→ Task instructions
Output the lines from the one containing "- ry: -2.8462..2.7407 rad" through the last line of the material below, exactly; please do not include pictures.

→ The data
- - -
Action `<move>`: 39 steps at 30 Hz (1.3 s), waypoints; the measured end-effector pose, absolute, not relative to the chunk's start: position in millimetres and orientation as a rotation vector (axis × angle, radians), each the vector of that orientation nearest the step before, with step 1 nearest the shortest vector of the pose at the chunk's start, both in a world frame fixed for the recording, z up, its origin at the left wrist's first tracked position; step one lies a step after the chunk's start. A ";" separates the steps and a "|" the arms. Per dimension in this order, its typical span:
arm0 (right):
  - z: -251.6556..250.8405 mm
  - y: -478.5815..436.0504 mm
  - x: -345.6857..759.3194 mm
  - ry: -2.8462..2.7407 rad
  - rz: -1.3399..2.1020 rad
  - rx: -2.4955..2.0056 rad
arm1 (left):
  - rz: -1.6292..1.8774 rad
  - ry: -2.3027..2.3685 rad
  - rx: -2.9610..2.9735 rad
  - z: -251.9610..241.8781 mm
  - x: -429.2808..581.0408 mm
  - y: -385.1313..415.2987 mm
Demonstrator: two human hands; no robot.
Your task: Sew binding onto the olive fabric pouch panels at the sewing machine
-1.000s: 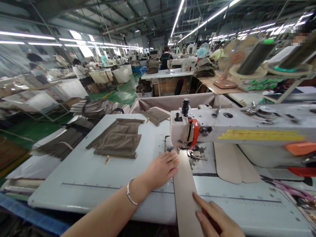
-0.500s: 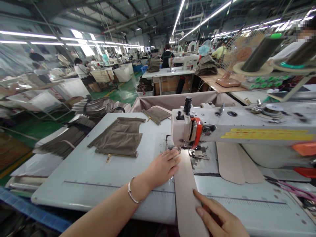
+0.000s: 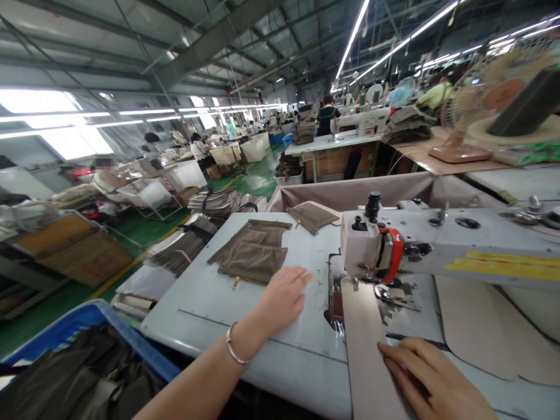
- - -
→ Written response
  - ry: -2.8462..2.7407 rad
  - rz: -1.3399..2.1020 rad
  - rx: -2.4955..2.0056 rad
arm1 (left):
  - rz: -1.6292..1.8774 rad
  - ry: -2.3027..2.3685 rad
  - rx: -2.9610..2.9735 rad
  - z: -251.9610..241.8781 mm
  - x: -429.2808..581.0408 mm
  - y: -385.1313..415.2987 mm
Demonstrator: two human hands; no robot.
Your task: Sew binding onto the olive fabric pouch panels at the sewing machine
-1.000s: 
-0.500s: 
+0.000s: 

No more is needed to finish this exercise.